Tuttavia, le ripeto, lei è uno sconfitto che non sa di esserlo. Lei potrà continuare a cavalcare i risultati elettorali che sta conseguendo e andare avanti ancora per qualche mese, potrà continuare a seminare terrore a dritta e a manca ed esercitare azioni di forza che non le fanno onore e indeboliscono in maniera spaventosa l'immagine dell'Italia nel mondo. Lei potrà seguitare ad annunciare, a sbraitare, a querelare Saviano, a non darsi pace e a girare come una trottola su e giù per la Penisola, alzando sempre di più i toni fino a rendere pressoché impossibile la nostra convivenza civile. Lei potrà fare tutto questo e siamo sicuri che lo farà ma perderà lo stesso. Perderà perché i suoi annunci e le sue trovate, quando non sono palesemente incostituzionali, sono comunque inconcludenti. Perderà perché il suo cattivismo finirà con avvelenare i pozzi al punto che nessuno si salverà, nemmeno lei e il suo partito, dalle tossine messe in circolazione. Perderà perché non ha alle spalle un impianto culturale e politico sufficientemente robusto, tale da supportare il suo fragoroso entusiasmo e la sua futuristica volontà di potenza. Perderà perché non riuscirà, in questo modo, a governare alcunché: al massimo, eserciterà il potere, fino a quando il potere non si trasformerà in quella che Danre chiamava l'onda che "sul capo al naufrago s'avvolve e pesa". Ah, a proposito di naufraghi: anche questa violenza verbale e queste smargiassate nei confronti dei migranti, prima o poi, le si ritorceranno contro perché gli italiani avranno mille difetti ma non sanno rimanere impassibili al cospetto di stragi come quella di Lampedusa e simili. Li si può abbrutire quanto si vuole ma un minimo di umanità la manterranno sempre: fa parte del nostro DNA.

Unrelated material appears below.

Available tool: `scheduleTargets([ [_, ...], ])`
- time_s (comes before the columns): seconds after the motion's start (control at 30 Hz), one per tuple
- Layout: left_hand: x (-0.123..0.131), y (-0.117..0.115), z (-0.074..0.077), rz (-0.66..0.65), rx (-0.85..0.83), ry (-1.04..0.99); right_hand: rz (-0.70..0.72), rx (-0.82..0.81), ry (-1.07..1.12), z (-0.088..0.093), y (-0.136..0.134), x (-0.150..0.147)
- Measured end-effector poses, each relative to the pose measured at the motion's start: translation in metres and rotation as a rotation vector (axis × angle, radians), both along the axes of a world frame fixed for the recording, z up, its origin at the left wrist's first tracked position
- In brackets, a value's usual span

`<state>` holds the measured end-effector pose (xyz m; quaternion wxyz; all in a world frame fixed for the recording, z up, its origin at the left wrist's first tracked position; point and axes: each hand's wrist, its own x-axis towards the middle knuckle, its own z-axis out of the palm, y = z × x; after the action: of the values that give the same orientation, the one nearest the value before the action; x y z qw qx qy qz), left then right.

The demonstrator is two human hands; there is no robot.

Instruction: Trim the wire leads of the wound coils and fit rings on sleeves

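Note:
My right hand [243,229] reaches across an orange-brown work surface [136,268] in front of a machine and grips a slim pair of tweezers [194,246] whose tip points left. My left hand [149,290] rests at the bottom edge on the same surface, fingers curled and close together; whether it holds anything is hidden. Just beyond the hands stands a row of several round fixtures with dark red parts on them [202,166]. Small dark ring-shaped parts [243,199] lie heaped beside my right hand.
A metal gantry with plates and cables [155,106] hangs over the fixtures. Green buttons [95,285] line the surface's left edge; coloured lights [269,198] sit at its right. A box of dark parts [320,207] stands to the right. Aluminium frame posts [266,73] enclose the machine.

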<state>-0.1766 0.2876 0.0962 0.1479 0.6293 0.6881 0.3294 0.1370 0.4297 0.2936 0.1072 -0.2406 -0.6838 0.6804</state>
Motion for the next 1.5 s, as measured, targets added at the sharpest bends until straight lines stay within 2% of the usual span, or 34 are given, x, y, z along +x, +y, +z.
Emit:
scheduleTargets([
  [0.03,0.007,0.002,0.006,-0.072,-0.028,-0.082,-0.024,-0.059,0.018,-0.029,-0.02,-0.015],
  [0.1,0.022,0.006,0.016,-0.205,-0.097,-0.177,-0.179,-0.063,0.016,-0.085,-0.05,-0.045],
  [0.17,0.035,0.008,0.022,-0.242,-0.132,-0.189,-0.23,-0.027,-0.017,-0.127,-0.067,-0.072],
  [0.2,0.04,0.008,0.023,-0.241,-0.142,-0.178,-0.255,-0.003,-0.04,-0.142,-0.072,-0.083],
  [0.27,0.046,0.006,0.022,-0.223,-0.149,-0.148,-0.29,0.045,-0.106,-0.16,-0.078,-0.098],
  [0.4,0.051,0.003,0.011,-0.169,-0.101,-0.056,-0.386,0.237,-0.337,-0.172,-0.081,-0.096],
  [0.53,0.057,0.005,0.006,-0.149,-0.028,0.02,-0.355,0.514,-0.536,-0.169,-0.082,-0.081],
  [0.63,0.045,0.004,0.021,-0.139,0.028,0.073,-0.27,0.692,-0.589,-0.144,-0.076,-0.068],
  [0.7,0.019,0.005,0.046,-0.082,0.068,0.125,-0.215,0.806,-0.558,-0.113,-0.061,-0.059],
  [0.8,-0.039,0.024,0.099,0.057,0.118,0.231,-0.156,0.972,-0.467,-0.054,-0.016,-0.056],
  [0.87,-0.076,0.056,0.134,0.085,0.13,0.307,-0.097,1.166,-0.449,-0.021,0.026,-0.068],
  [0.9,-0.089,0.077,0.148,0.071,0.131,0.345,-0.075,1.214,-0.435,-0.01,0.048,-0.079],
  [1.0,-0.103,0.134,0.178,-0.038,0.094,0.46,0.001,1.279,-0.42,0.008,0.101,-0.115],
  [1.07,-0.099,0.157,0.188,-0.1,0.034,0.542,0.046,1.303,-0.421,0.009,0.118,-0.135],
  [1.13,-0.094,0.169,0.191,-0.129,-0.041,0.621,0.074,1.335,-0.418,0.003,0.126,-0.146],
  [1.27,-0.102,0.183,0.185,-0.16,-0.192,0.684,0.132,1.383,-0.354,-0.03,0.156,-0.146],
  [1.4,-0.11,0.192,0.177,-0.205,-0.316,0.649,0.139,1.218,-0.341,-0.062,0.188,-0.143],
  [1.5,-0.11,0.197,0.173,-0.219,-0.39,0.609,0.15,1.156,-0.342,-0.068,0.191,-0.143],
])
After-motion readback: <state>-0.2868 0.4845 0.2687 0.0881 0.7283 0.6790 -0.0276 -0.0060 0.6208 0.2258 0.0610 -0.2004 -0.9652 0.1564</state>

Caro Salvini, lei ha già perso perché non ha capito con chi ha a che fare. Non ha capito che il nostro sarà pure un Paese sgangherato e in ginocchio ma è comunque un Paese in grado di dare il meglio di sé quando le cose vanno male. È sempre accaduto, accadrà sempre. E a lei non rimarrà che qualche ondata di lepenisti al baccalà che continueranno ad applaudirla e ad incitarla: gli stessi che ieri minacciavano la secessione e oggi straparlano di una presunta primazia italiana.
Non sono certo rivolti a lei, ci mancherebbe altro; fatto sta che quel genio del poeta romano Trilussa, quasi un secolo fa, scrisse dei versi che chiunque assuma un incarico di governo farebbe bene a leggere con attenzione, se non altro per non prendersi troppo sul serio: "Da quel'artezza nun distingui mica / er pezzo grosso che se dà importanza: / puro un Sovrano, visto in lontananza, / diventa ciuco come una formica. / Vedi quela gran folla aridunata / davanti a quer tribbuno che se sfiata? / È un comizzio, lo so, ma da lontano / so' quattro gatti intorno a un ciarlatano".